- Relator(a)
- Ministro Felix Fischer
- Órgão julgador
- Quinta Turma
- Data do julgamento
- 02/12/2014
- Data de publicação
- 10/12/2014
STJ – Acórdão, Rel. Ministro Felix Fischer, Quinta Turma, j. 02/12/2014, p. 10/12/2014
PROCESSUAL PENAL. HABEAS CORPUS. CRIME CONTRA A ORDEM TRIBUTÁRIA. REVOGAÇÃO DAS MEDIDAS CAUTELARES DIVERSAS DA PRISÃO. IMPOSSIBILIDADE. JUSTIFICATIVA, NO CASO CONCRETO, DA MANUTENÇÃO DAS MEDIDAS IMPOSTAS. ORDEM DENEGADA. I - A prisão cautelar deve ser considerada exceção, já que, por meio desta medida, priva-se o réu de seu jus libertatis antes do pronunciamento condenatório definitivo, consubstanciado na sentença transitada em julgado. É por isso que tal medida constritiva só se justifica caso demonstrada sua real indispensabilidade para assegurar a ordem pública, a instrução criminal ou a aplicação da lei penal, ex vi do artigo 312 do Código de Processo Penal. A prisão preventiva, portanto, enquanto medida de natureza cautelar, não pode ser utilizada como instrumento de punição antecipada do indiciado ou do réu, nem permite complementação de sua fundamentação pelas instâncias superiores (HC n. 93498/MS, Segunda Turma, Rel.

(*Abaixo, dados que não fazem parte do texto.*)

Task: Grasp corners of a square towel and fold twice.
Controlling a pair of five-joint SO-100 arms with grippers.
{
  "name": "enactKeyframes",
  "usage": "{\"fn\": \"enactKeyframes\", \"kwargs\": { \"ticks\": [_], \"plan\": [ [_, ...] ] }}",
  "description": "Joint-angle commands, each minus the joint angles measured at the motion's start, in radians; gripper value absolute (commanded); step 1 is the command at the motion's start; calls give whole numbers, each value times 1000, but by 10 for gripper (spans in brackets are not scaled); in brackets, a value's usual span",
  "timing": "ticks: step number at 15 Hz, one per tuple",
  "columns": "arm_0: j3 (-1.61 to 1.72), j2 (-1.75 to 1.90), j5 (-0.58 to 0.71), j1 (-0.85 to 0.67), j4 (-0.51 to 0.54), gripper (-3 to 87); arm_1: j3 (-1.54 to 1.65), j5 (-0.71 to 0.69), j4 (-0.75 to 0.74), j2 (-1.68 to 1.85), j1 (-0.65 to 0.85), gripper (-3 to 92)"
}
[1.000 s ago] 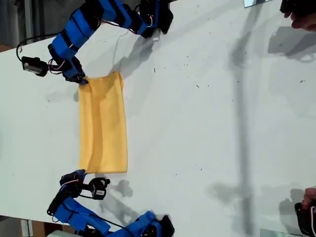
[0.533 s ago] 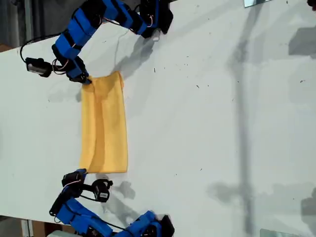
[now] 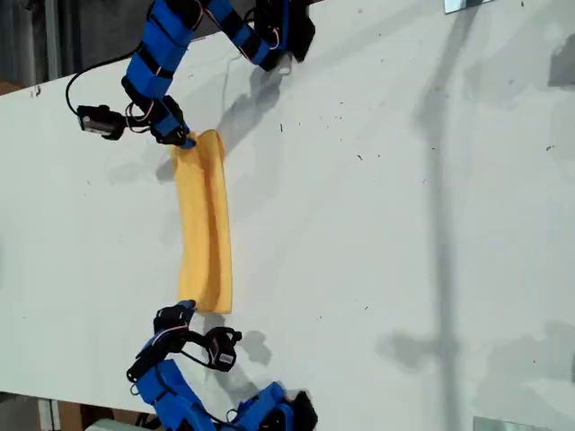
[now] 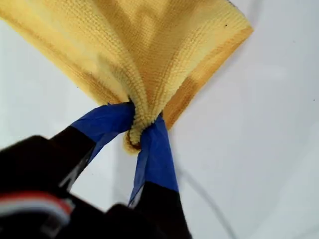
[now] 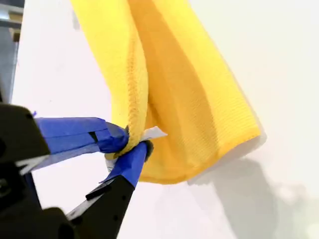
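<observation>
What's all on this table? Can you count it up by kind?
Towels: 1, yellow, pinched at both ends.
Arms: 2, blue, each with a tool: first, second.
Tags: 1, white.
Total: 4

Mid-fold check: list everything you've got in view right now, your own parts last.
table: one, white, with small dark specks, fills the exterior view.
towel: one, yellow-orange, bunched into a narrow band running from top to bottom at the exterior view's left, with a corner pinched at each end.
tag: one, white, on the towel corner at my second gripper's jaws.
arms: two, blue and black, one at the top and one at the bottom of the exterior view's left, one at each end of the towel.
my first gripper: blue-taped jaws shut on a towel corner.
my second gripper: blue-taped jaws shut on the tagged corner.
</observation>
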Motion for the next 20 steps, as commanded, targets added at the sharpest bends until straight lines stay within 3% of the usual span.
{"fn": "enactKeyframes", "kwargs": {
  "ticks": [1,3,4,5,8,11,14,18,20],
  "plan": [
    [-8,26,-23,11,-15,-14,-6,9,-18,55,3,-1],
    [-6,18,-25,-18,-8,-13,-9,12,-21,51,-15,14],
    [-5,20,-34,-37,2,23,-12,14,-21,44,-26,149],
    [-8,21,-31,-51,12,216,-15,14,-18,43,-32,231],
    [-6,48,-8,-51,26,181,-17,11,-6,58,-32,300],
    [34,120,2,-58,28,141,20,18,15,161,-26,260],
    [110,202,-5,-92,-8,137,104,38,55,311,101,251],
    [120,201,-11,-101,-21,122,-52,32,31,-12,98,404],
    [123,204,-9,-106,-21,122,-219,11,55,-242,78,423]
  ]
}}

Min. Celso de Mello, DJe de 18/10/2012). II - Sob tal contexto, a Lei n. 12.403/2011 estabeleceu a possibilidade de imposição de medidas alternativas à prisão cautelar, no intuito de permitir ao magistrado, diante das peculiaridades de cada caso concreto, e dentro dos critérios de razoabilidade e proporcionalidade, estabelecer a medida mais adequada. III - Na hipótese, a prisão preventiva anteriormente decretada em desfavor do paciente foi revogada, estabelecendo-se, fundamentadamente, as medidas contidas no art. 319, incisos I, IV e VIII, e 320, do CPP. Assim, não havendo elementos que indiquem, de maneira inequívoca, a possibilidade de revogação, a manutenção de tais cautelas é medida que se impõe. Habeas corpus denegado. (HC n. 292.792/SP, relator Ministro Felix Fischer, Quinta Turma, julgado em 2/12/2014, DJe de 10/12/2014.)